*The problem*
Give the whole listing again, exactly as written.

*Raw data*
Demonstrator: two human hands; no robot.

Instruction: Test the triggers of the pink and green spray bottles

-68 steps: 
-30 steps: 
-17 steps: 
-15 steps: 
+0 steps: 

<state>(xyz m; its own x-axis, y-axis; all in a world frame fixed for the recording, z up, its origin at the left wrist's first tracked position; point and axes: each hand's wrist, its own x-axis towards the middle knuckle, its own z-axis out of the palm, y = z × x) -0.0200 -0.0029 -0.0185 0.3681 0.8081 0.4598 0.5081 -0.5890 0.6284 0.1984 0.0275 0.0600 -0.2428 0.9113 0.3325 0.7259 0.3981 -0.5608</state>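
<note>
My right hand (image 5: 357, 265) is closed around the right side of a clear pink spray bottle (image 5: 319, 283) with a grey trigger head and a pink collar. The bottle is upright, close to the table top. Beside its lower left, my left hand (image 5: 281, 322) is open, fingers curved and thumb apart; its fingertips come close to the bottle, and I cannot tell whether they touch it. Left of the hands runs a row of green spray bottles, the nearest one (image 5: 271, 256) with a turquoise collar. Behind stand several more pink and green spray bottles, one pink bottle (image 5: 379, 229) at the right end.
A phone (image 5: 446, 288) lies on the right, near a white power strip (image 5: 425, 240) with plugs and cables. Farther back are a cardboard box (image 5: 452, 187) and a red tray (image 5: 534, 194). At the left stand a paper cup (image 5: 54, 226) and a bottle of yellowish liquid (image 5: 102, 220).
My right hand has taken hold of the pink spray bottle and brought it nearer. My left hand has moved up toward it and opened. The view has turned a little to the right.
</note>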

*Task answer*
Demonstrator: two human hands; no robot.

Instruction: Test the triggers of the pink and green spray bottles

-68 steps: 
-30 steps: 
-17 steps: 
-15 steps: 
+0 steps: 

<state>(xyz m; its own x-axis, y-axis; all in a world frame fixed for the recording, z up, its origin at the left wrist's first tracked position; point and axes: each hand's wrist, its own x-axis towards the middle knuckle, its own z-axis out of the palm, y = z × x) -0.0200 -0.0029 -0.0185 0.3681 0.8081 0.4598 0.5081 -0.5890 0.6284 0.1984 0.0275 0.0600 -0.2428 0.9113 0.3325 0.7259 0.3981 -0.5608</state>
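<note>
My right hand (image 5: 357, 265) is closed around the right side of a clear pink spray bottle (image 5: 319, 283) with a grey trigger head and a pink collar. The bottle is upright, close to the table top. Beside its lower left, my left hand (image 5: 281, 322) is open, fingers curved and thumb apart; its fingertips come close to the bottle, and I cannot tell whether they touch it. Left of the hands runs a row of green spray bottles, the nearest one (image 5: 271, 256) with a turquoise collar. Behind stand several more pink and green spray bottles, one pink bottle (image 5: 379, 229) at the right end.
A phone (image 5: 446, 288) lies on the right, near a white power strip (image 5: 425, 240) with plugs and cables. Farther back are a cardboard box (image 5: 452, 187) and a red tray (image 5: 534, 194). At the left stand a paper cup (image 5: 54, 226) and a bottle of yellowish liquid (image 5: 102, 220).
My right hand has taken hold of the pink spray bottle and brought it nearer. My left hand has moved up toward it and opened. The view has turned a little to the right.
</note>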

The required output is now complete.